Yes, Walgreens, the big box pharmacy retailer of early 20th century American lore –– and this time not just for annoyingly misinterpreting my handwriting behind the pharmacy counter (they’re wont to do this on occasion, despite my architect’s daughter penmanship).

No, this time they’ve nosed into environs beyond the pale with one especially offensive and potentially lethal product: Pit Bull Defense pepper spray.

Though they appeared to have discontinued this product earlier this month after several savvy bloggers spotted it on shelves and launched several petitions to discourage the use of products that perpetuate negative stereotypes of certain breeds, it’s clear the damage has been done.

But the problem isn’t just that the product has a snarling cartoon-like pit bull depicted on its tacky plastic packaging and that it succeeds in associating the notion of canine aggression with a certain breed of dog. That’s offensive enough. That is, if you happen to know that thousands of innocent dogs die every year because their breed has been overhyped via toothy caricatures like this one so that legions of brainless thugs can prove they’re dumb enough to pay for the privilege of keeping an animal the average person is too stupid to understand aren’t innately more dangerous than the average under-socialized large breed shelter mutt.

No, that’s not the dilemma I refer to.

Enter Bruce Silverman, fellow University of Pennsylvania veterinarian and occasional veterinary writer (one of the few, the proud, the opinionated), who received a punishing dose of Pit Bull Defense after treating a patient who’d been sprayed with it.

After doing his best to treat his patient’s physical symptoms and manage his patient’s presumably ample pain, he made the mistake of going back to work –– without gloves –– and later shared his significant misfortune on his personal Facebook page (which I happen to follow).

You see, as I once learned after treating a placid English bulldog who almost died after being pepper sprayed (by a surprised UPS carrier who felt really, really bad about it and rushed the dog to the ER where I was working), this product is NOT harmless. Dogs –– and people! ­­–– do die after being pepper-sprayed. In fact, I learned all about the need to wear gloves in these cases just like Dr. Silverman did: the hard way.

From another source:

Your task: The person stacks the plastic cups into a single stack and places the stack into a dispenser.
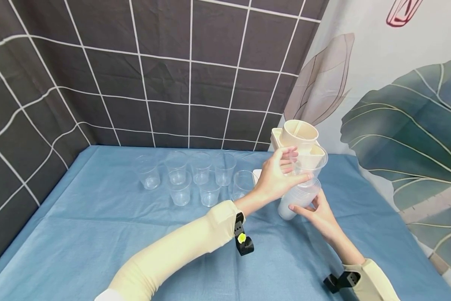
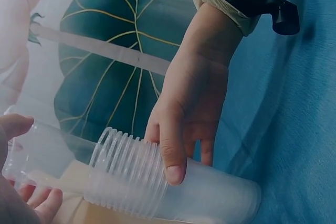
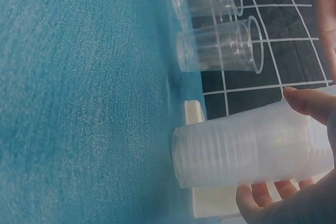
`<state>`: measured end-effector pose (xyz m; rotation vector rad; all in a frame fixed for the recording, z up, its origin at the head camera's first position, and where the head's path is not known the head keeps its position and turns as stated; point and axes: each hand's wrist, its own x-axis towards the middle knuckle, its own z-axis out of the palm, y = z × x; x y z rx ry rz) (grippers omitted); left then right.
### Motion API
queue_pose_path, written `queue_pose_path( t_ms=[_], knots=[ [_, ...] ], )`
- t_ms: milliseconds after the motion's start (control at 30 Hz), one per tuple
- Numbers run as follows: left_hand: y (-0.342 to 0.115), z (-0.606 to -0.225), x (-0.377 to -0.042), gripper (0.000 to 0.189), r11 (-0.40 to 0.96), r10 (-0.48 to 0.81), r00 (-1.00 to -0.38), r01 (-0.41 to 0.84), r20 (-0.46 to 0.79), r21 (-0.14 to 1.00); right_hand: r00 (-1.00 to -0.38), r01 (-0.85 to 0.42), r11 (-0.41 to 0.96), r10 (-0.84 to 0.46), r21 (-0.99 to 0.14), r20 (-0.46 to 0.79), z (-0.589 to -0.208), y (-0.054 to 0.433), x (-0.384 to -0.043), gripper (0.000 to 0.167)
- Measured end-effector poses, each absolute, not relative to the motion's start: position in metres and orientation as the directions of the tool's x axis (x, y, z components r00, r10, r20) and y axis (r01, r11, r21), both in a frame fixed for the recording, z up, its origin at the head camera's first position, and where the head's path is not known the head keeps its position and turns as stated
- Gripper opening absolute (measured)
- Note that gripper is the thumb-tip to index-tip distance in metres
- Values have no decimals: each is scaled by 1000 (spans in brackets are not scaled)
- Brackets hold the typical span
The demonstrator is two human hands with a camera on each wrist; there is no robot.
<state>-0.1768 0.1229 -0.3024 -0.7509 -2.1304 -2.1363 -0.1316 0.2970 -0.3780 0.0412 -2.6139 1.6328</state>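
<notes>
A stack of clear plastic cups (image 1: 297,200) leans over the blue cloth, gripped from the side by my right hand (image 1: 320,216). In the left wrist view the right thumb (image 2: 173,156) lies along the stack just below its ribbed rims (image 2: 126,174). My left hand (image 1: 275,177) holds one clear plastic cup (image 1: 312,162) at the stack's mouth, thumb on one side and fingers on the other. That cup stands mostly out of the stack; whether its base is still inside, I cannot tell. The right wrist view shows the stack's lower end (image 3: 215,153) close to the cloth.
Several clear cups (image 1: 180,193) stand upright in two rows left of my hands. Behind the stack is a cream-coloured dispenser-like object (image 1: 299,130) with a round open top. The blue cloth (image 1: 97,234) covers the table; a dark grid-patterned curtain (image 1: 165,79) hangs behind it.
</notes>
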Motion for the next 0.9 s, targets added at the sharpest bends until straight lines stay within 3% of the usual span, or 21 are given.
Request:
queue_pose_path(
  t_ms=[900],
  knots=[
    [128, -313, -182, 69, 93, 351, -895, 327, 276, 940, -999, -30, 442, 18, -897, 42, -378, 297, -132, 86]
  ],
)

But let me be plain about it: What worries me most about the marketing of products like this one to people who are afraid of dogs or work in dog unfriendly situations (e.g., mail carriers, meter readers, and their ilk) is not that veterinarians like Dr. Silverman and myself will have a hard day (and very hard night, in my case) after being secondarily exposed to products like this. It’s that –– in my experience –– it’s a rare case in which the pepper spray action was justified in the first place.

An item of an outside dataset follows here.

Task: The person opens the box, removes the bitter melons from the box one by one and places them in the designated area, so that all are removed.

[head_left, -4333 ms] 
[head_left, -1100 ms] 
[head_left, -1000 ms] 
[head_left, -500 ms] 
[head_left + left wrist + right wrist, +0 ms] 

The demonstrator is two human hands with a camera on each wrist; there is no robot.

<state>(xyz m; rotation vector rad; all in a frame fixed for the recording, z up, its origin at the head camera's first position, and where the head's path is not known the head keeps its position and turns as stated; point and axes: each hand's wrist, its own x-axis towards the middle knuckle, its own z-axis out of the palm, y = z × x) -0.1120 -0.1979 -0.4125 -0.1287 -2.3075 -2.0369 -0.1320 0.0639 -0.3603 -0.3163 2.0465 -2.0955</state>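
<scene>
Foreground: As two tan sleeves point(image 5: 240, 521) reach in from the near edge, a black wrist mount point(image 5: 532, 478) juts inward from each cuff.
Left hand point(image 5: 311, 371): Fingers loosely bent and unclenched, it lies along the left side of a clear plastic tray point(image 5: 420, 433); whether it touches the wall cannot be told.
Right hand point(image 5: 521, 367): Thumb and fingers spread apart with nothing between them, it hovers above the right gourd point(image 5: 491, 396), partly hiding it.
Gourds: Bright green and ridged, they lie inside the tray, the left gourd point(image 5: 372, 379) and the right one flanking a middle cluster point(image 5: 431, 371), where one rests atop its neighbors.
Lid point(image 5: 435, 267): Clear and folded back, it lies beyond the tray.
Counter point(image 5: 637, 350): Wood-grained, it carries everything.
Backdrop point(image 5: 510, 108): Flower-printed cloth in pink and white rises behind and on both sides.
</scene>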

Not to minimize or misrepresent the current debate currently underway at the highest levels of our government on the subject of gun control, but to my mind, encouraging the use of canine-protection products through targeted marketing strategies like Pit Bull Defense doesn’t help anyone –– much less their veterinarians.

Indeed, as someone on the front lines of this particular war on crime, my experience is that it’s only the innocent dogs –– along with their unsuspecting veterinarians –– that actually get hurt in the end.